The task:
If a line in the data has the string "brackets", please show it.
--- Given material ---
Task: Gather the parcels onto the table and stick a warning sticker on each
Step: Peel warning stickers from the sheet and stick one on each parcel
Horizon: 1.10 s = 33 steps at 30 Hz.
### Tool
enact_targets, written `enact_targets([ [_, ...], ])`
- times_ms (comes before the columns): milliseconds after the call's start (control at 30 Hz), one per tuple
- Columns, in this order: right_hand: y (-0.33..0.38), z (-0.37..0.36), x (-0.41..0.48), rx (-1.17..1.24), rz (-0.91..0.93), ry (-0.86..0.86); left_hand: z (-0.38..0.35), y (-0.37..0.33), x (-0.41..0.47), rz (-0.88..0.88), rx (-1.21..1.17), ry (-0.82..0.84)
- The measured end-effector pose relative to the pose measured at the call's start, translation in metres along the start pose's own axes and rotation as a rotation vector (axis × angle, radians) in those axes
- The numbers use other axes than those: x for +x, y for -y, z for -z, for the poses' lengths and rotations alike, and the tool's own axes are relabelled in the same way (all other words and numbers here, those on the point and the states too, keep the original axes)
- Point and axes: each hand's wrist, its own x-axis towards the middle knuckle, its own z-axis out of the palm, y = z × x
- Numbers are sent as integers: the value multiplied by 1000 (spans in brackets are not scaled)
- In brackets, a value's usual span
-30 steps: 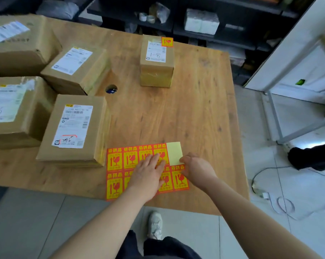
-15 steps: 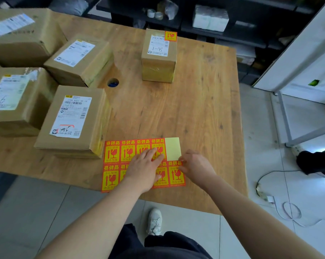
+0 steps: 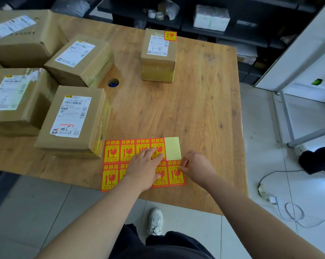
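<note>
A sheet of red-and-yellow warning stickers lies near the table's front edge, with one bare yellow backing patch at its top right corner. My left hand presses flat on the sheet with straight fingers. My right hand sits at the sheet's right edge, its fingertips pinching the corner of the lower right sticker. A small parcel marked 1-8 stands at the back and bears a sticker. Several unstickered parcels lie on the left, the nearest one beside the sheet.
The wooden table has a round cable hole. Dark shelves stand behind it. A white frame and loose cables are on the tiled floor to the right. My shoe shows below the table edge.
Both hands stay on the sheet. The right fingertips have worked slightly down to the lower right sticker's corner. The view has shifted a little.
</note>
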Motion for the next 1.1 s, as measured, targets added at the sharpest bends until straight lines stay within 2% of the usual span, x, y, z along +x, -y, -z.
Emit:
enact_targets([
  [200,-1,4,3,13,5,-51,6,-2,0,-2,27,15],
  [367,-1,0,1,5,1,-14,7,-2,-1,4,23,21],
  [567,-3,7,7,108,-38,-71,7,-2,3,0,49,20],
  [733,0,8,12,4,6,-6,15,-1,19,-35,130,54],
  [1100,-2,4,18,-14,-29,-1,6,7,26,-24,75,31],
])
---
Task solution:
- Numbers are sent as integers: the value multiplied by 1000 (spans in brackets are not scaled)
- In brackets, a value's usual span

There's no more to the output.